My daughter is extremely intellectual and an overachiever. She’s always been rather high-strung. Although she is able to speak or perform on stage in front of large groups of people with slightly less than normal nervousness, she has abnormal trouble being among the masses. She can’t stand social situations that have her butted up against a bunch of other people. At one point, I could see the sweat bead up on her forehead before she started crying and hyperventilating. This occurs any time she is in a crowd. Therefore, she has stopped attending functions with crowds — concerts, school athletics, school dances, etc. If she lived in a larger city with crowded sidewalks, I fear that she would not be able to walk down the street. She doesn’t want to see a counselor about this, but I am wondering if she should.
She is highly opinionated about over-medication and over-diagnosed people, and she doesn’t want to be one of them.
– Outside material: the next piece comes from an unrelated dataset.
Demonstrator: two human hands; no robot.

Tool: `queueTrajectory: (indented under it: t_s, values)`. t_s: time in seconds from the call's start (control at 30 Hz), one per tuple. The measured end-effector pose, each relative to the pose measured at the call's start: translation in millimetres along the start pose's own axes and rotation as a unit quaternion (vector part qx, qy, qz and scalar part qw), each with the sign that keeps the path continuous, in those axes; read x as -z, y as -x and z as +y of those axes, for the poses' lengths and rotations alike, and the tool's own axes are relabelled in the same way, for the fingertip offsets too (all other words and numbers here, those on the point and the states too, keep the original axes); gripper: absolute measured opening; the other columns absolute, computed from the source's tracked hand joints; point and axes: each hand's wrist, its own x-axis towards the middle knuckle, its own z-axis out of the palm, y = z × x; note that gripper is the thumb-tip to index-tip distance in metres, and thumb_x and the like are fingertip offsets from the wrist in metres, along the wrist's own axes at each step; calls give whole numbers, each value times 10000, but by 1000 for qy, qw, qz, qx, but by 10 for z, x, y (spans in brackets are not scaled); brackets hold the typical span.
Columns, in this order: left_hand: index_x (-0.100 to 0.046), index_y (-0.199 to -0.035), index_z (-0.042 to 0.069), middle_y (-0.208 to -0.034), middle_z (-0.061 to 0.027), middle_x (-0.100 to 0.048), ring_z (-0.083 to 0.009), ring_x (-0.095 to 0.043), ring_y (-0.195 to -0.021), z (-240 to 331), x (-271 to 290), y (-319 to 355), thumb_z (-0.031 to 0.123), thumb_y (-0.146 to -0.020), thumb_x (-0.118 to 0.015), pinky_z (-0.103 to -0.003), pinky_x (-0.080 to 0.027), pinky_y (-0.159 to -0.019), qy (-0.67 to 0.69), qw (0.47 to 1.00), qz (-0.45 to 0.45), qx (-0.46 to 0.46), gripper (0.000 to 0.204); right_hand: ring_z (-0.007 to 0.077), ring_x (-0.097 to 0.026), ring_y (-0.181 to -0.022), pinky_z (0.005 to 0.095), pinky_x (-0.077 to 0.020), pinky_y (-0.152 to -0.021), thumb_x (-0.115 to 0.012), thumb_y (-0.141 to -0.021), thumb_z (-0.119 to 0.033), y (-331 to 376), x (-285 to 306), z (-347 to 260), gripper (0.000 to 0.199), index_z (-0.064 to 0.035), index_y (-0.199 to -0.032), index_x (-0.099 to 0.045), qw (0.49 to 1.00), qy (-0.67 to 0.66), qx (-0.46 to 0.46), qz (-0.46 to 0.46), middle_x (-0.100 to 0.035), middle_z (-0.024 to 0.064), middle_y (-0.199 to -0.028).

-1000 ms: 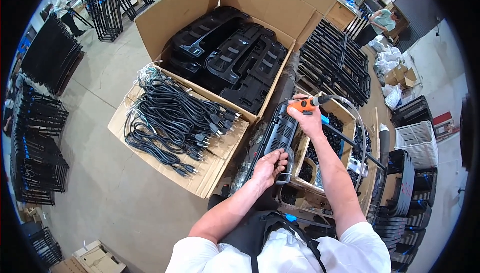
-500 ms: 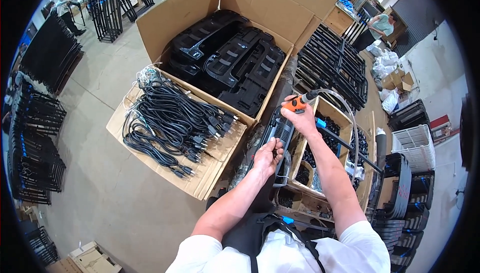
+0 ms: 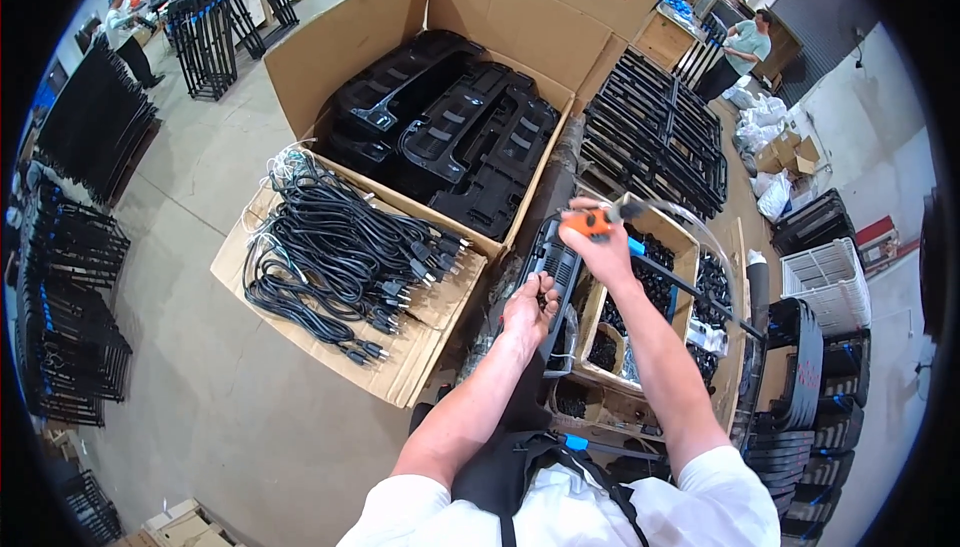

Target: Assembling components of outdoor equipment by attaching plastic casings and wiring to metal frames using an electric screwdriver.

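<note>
The right hand I follow remotely, gripping an orange tool near the far end of a black vented housing, the left hand curled over its near part, whether holding anything I cannot tell, wooden tray just right, black cables on cardboard further left.

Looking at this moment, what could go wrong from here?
The orange handheld tool in the right hand might slip, scuffing the black slotted plastic housing or catching the nearby left hand.

The thin grey hose, arching over the wooden bin of small black parts, could snag.

The black plugged cables, heaped on the brown cardboard flap, might slide off if bumped.
</note>
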Motion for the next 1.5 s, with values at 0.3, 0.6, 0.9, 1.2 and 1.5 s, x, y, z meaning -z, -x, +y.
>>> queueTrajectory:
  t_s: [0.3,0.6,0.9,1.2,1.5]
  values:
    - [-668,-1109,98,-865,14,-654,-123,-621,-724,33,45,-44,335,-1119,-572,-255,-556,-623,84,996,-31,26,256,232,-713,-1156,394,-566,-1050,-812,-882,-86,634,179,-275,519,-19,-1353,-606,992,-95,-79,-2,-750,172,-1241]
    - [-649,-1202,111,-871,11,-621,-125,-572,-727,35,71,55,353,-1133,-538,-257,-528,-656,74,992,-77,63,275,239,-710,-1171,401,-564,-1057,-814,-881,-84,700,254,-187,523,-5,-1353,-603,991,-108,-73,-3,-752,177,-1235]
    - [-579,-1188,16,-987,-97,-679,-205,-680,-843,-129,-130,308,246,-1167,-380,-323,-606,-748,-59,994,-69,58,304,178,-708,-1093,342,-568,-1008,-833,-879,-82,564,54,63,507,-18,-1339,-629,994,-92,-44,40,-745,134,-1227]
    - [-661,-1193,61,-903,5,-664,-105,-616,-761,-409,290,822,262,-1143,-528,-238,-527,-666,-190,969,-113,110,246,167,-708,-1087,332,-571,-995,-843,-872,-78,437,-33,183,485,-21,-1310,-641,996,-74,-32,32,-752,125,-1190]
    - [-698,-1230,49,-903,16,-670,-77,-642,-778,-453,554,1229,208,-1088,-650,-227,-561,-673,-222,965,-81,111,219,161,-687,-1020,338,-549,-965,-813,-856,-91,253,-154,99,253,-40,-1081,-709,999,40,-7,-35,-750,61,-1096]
When she was seven, her baby sister was in a car accident, and we had her stay with a friend of ours while we were away at a Children’s Hospital. When we came back, the teacher said that she thought my daughter had ADD due to her inattention, and we put her on meds (Ritalin, Adderall) after seeing a physician and a counselor. We discovered later through a second opinion that she had more than likely suffered depression. Thus, my daughter refuses to be diagnosed or to see any other counselors despite her reactions to social situations.
I know she needs help, but she is resistant. What can I do?
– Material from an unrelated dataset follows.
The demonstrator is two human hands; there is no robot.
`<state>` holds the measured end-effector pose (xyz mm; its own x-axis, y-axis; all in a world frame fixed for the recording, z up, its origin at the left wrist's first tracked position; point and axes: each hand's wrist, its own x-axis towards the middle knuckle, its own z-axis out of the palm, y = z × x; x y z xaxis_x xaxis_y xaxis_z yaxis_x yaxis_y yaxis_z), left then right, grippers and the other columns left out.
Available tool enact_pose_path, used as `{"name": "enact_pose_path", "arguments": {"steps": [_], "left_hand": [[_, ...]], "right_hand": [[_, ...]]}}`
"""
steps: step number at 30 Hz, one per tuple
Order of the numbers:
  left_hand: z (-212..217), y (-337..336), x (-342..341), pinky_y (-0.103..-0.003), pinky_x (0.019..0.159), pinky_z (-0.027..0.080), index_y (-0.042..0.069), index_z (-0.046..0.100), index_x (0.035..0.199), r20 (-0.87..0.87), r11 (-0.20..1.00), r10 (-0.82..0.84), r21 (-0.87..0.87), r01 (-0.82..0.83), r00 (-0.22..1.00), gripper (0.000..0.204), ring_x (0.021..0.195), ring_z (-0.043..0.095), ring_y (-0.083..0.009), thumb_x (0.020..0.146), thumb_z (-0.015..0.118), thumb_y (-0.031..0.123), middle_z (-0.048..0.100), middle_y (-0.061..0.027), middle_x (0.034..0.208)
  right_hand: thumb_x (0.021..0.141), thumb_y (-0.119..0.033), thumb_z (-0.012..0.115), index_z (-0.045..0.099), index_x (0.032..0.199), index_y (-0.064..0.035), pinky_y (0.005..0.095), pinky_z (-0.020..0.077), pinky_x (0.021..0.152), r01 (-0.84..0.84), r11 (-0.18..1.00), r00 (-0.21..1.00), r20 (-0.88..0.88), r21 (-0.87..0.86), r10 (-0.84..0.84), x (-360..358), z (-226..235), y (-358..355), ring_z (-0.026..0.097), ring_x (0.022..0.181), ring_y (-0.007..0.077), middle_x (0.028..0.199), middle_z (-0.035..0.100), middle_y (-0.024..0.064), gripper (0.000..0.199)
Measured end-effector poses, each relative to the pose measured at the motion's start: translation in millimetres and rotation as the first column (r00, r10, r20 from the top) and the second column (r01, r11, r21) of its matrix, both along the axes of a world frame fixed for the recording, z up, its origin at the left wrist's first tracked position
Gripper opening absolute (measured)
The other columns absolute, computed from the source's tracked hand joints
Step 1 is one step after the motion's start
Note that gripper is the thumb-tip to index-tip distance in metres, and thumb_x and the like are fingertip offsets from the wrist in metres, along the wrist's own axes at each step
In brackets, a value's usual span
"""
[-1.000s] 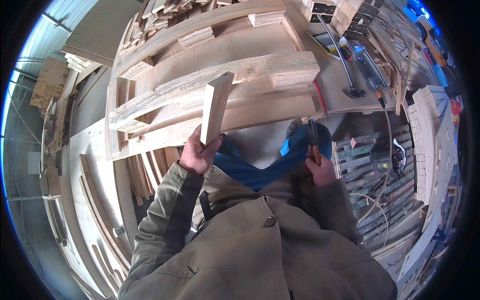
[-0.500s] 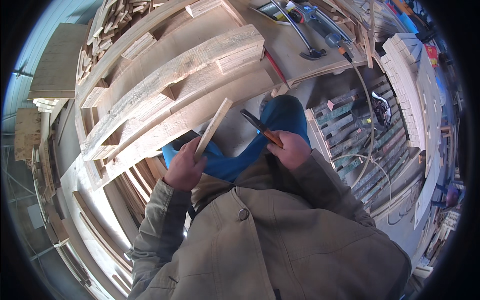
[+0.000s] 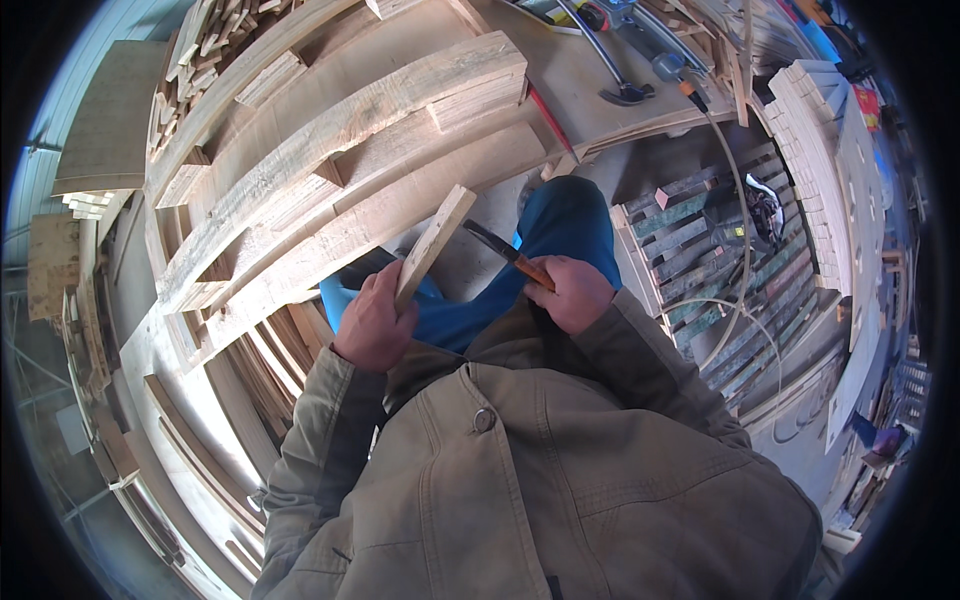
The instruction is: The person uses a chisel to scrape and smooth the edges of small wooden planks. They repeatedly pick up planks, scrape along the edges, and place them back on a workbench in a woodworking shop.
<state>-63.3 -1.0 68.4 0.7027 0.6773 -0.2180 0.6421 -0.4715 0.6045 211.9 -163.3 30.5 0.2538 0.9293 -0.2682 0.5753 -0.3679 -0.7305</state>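
My left hand (image 3: pixel 377 318) is closed around the lower end of a short, pale wooden strip (image 3: pixel 436 240), which slants up and to the right. In my closed right hand (image 3: pixel 571 293) is a knife-like tool (image 3: pixel 507 254) with an orange-brown handle and a narrow dark end. That dark end points up and left toward the strip, with a small gap between them. Both hands are above my lap, over my blue trousers (image 3: pixel 566 232). My fingers hide the strip's lower end and part of the tool's handle.
A wooden pallet-like frame (image 3: pixel 330 140) stands ahead and to the left. On the board beyond lie a claw hammer (image 3: pixel 628 95), a red pencil-like stick (image 3: pixel 552 122) and a power tool (image 3: pixel 650 50). Right are a slatted pallet (image 3: pixel 690 250), a hose (image 3: pixel 742 210) and stacked timber (image 3: pixel 808 180).
My right hand has shifted left, bringing the tool's dark end closer to the strip. The strip has turned in my left hand, showing a broader face, and moved slightly right.
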Motion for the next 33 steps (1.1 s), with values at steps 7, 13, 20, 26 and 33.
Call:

The situation you describe is not all that uncommon, and there are some things you might want to consider.
Many folks who set high standards and expectations tend to apply those standards not only to themselves but to others. Plus, if they struggle with anxiety, they often fear a loss of control (which paradoxically only fuels the anxiety cycle). Some individuals have greater anxiety in situations where they are among the masses, and can experience an even greater fear of loss of control. The term “agoraphobia” has been used to describe such fears, and literally means “fear of the marketplace” (where crowds of people gather).
Individuals who are particularly conscientious or perfectionistic also sometimes tend to worry that their struggles with anxiety might be perceived as character weaknesses. This makes it difficult for them to acknowledge the need for help and to accept assistance.
Today there are many effective treatments for individuals who suffer from anxiety. But one of the key things to keep in mind when seeking help is the person’s need for a sense of control. So, it’s important to frame the situation as one in which the person’s difficulties are not a sign of personal weakness. It’s also important to stress that therapy is a team effort as well as an inexact science. The person seeking help has to feel that they’re the one ultimately in charge of things, providing information and assessing for themselves the degree of relief they’re getting from treatment efforts. Although there is no magic bullet, the chances for a positive outcome are greater when the person sees themselves not as the “subject” of someone else’s (i.e., professional’s) diagnostic study but as the person in primary control of dealing with an important issue. If they have the assurance they will be listened to and can set their own limits, they’re much more likely to trust the endeavor.